### Provided records
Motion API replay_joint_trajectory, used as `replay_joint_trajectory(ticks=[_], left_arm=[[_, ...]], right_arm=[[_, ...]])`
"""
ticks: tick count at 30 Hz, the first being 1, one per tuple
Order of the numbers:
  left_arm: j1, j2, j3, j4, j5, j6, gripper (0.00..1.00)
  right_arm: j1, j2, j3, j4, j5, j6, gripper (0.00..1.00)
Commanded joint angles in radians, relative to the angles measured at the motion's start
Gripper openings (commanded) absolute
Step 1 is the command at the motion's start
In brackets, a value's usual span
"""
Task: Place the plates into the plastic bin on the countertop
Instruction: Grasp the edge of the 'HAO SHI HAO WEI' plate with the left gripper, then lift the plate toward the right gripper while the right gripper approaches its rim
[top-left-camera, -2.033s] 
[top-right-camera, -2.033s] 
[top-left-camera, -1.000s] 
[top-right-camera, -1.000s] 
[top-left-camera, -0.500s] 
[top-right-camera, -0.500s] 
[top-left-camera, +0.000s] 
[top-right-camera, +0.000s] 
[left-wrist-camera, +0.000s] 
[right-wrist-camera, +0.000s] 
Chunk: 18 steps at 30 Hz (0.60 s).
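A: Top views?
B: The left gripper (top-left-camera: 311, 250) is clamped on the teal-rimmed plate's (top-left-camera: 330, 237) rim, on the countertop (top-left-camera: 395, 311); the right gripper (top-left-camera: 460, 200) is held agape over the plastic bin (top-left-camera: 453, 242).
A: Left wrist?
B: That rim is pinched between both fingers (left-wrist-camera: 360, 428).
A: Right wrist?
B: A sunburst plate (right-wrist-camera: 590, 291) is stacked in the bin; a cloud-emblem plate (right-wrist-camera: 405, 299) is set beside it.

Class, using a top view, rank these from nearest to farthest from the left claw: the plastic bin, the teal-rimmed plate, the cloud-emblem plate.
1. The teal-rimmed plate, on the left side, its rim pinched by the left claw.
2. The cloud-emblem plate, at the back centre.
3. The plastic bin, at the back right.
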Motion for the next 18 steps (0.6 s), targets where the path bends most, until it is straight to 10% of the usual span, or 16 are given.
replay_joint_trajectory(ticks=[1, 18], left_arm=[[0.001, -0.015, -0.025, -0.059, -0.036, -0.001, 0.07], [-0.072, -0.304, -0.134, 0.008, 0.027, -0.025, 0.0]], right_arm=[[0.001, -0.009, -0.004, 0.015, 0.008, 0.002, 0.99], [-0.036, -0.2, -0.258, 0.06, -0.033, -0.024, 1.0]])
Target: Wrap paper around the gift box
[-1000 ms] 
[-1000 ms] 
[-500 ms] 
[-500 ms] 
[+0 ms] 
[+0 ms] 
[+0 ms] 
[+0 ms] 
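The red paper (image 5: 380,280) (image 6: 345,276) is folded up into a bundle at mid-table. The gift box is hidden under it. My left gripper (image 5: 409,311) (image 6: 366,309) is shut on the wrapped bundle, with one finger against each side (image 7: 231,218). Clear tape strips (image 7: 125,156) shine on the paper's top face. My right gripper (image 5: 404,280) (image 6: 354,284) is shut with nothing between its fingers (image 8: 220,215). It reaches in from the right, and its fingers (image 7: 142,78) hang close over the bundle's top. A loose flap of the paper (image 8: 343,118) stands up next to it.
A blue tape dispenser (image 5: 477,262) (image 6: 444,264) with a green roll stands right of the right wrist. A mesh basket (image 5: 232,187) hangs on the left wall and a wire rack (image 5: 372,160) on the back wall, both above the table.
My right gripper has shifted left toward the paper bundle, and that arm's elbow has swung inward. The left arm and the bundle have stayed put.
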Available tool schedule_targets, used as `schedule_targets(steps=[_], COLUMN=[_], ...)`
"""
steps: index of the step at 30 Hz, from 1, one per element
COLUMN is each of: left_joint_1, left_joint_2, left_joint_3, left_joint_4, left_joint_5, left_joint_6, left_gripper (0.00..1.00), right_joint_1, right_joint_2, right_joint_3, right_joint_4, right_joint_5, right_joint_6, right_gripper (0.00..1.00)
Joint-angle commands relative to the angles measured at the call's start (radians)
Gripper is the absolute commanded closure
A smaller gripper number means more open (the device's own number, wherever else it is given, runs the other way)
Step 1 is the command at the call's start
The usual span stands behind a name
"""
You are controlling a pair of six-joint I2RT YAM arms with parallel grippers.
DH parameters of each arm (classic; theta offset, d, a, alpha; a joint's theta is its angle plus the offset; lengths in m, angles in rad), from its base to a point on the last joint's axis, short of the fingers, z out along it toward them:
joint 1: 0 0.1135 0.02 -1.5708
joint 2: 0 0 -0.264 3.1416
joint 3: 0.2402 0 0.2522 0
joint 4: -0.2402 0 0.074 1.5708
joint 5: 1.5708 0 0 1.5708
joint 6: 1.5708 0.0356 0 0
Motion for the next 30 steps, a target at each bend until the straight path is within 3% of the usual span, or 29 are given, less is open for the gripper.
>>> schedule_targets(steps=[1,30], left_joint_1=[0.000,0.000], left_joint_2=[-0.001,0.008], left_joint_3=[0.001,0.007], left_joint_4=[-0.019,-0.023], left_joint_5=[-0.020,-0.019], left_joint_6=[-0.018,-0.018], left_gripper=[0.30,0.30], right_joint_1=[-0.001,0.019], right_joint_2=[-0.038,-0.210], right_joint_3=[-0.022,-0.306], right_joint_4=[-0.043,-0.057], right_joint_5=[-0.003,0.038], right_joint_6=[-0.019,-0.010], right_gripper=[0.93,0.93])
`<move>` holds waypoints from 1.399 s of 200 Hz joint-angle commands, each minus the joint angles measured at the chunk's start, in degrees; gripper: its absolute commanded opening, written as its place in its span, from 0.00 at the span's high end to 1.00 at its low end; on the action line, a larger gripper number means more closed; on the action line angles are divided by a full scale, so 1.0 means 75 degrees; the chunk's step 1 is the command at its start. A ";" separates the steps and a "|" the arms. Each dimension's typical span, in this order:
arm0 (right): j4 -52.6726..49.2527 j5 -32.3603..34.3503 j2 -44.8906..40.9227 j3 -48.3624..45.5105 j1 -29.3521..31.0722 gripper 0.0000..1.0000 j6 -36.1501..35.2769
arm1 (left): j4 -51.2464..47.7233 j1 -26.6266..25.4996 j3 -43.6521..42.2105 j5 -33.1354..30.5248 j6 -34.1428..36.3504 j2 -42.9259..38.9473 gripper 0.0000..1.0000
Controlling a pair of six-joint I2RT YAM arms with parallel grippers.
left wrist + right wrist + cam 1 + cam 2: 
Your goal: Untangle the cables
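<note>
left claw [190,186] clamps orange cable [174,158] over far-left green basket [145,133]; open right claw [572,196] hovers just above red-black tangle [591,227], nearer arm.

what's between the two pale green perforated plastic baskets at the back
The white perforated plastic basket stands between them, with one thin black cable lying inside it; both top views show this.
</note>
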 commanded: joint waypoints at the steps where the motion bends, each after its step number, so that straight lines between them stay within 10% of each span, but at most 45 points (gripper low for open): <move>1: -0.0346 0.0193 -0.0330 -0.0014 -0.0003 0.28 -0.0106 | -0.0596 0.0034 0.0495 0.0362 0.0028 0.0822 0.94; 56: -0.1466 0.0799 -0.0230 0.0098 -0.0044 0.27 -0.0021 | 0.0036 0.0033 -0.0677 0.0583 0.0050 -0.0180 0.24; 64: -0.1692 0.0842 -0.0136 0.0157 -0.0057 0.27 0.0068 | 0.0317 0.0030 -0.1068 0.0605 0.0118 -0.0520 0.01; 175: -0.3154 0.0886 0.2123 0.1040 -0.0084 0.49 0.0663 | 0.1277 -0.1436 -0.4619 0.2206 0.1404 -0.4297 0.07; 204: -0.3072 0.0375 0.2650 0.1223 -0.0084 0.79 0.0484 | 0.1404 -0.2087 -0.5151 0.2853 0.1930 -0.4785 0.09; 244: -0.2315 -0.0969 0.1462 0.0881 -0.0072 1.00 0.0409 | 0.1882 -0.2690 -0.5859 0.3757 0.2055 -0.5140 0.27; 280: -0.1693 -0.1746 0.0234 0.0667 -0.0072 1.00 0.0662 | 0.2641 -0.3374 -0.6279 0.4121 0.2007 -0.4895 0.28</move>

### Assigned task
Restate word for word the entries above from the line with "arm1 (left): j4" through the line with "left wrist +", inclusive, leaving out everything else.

### Solution for this exercise
arm1 (left): j4 -51.2464..47.7233 j1 -26.6266..25.4996 j3 -43.6521..42.2105 j5 -33.1354..30.5248 j6 -34.1428..36.3504 j2 -42.9259..38.9473 gripper 0.0000..1.0000
Controlling a pair of six-joint I2RT YAM arms with parallel grippers.
left wrist + right wrist + cam 1 + cam 2: 

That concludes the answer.